■ Exercise instructions
All lines of the listing that contain "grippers" should be shown in full.

■ Material provided
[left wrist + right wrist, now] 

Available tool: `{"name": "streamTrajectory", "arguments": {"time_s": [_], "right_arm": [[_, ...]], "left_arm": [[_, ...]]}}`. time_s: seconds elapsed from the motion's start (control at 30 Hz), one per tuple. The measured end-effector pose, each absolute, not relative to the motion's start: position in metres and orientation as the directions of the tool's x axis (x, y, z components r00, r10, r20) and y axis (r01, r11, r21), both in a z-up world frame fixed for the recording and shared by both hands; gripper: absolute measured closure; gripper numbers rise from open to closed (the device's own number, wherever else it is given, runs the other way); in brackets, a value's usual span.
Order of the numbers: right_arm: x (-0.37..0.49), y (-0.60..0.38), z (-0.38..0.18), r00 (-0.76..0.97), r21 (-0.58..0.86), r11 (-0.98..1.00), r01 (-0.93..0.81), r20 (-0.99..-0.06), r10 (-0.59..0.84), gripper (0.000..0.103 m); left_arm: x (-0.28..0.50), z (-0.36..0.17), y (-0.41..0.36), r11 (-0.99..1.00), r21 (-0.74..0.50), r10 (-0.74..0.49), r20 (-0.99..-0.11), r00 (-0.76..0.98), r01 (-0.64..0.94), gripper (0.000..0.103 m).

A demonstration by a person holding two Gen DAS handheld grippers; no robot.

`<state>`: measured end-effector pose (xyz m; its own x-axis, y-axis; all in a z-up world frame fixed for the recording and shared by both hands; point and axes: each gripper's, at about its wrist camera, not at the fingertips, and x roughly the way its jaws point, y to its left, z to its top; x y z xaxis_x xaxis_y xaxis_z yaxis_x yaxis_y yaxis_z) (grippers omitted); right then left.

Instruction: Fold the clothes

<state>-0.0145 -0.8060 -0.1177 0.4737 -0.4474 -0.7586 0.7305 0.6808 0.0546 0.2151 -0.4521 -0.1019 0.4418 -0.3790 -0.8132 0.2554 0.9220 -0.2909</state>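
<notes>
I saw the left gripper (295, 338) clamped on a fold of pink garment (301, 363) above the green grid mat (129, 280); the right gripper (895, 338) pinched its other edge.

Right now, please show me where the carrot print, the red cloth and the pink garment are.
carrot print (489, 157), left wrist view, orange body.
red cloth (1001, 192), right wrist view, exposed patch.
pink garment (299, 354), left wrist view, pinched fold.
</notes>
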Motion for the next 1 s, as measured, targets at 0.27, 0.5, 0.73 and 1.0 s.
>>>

■ Answer to this problem
A demonstration by a person holding two Gen DAS handheld grippers; no robot.
`<state>`: measured end-effector pose (xyz m; its own x-axis, y-axis; all in a z-up world frame fixed for the recording and shared by both hands; point and axes: each gripper's, at about its wrist camera, not at the fingertips, and x roughly the way its jaws point, y to its left, z to its top; x y z xaxis_x xaxis_y xaxis_z yaxis_x yaxis_y yaxis_z) (grippers omitted); right then left.

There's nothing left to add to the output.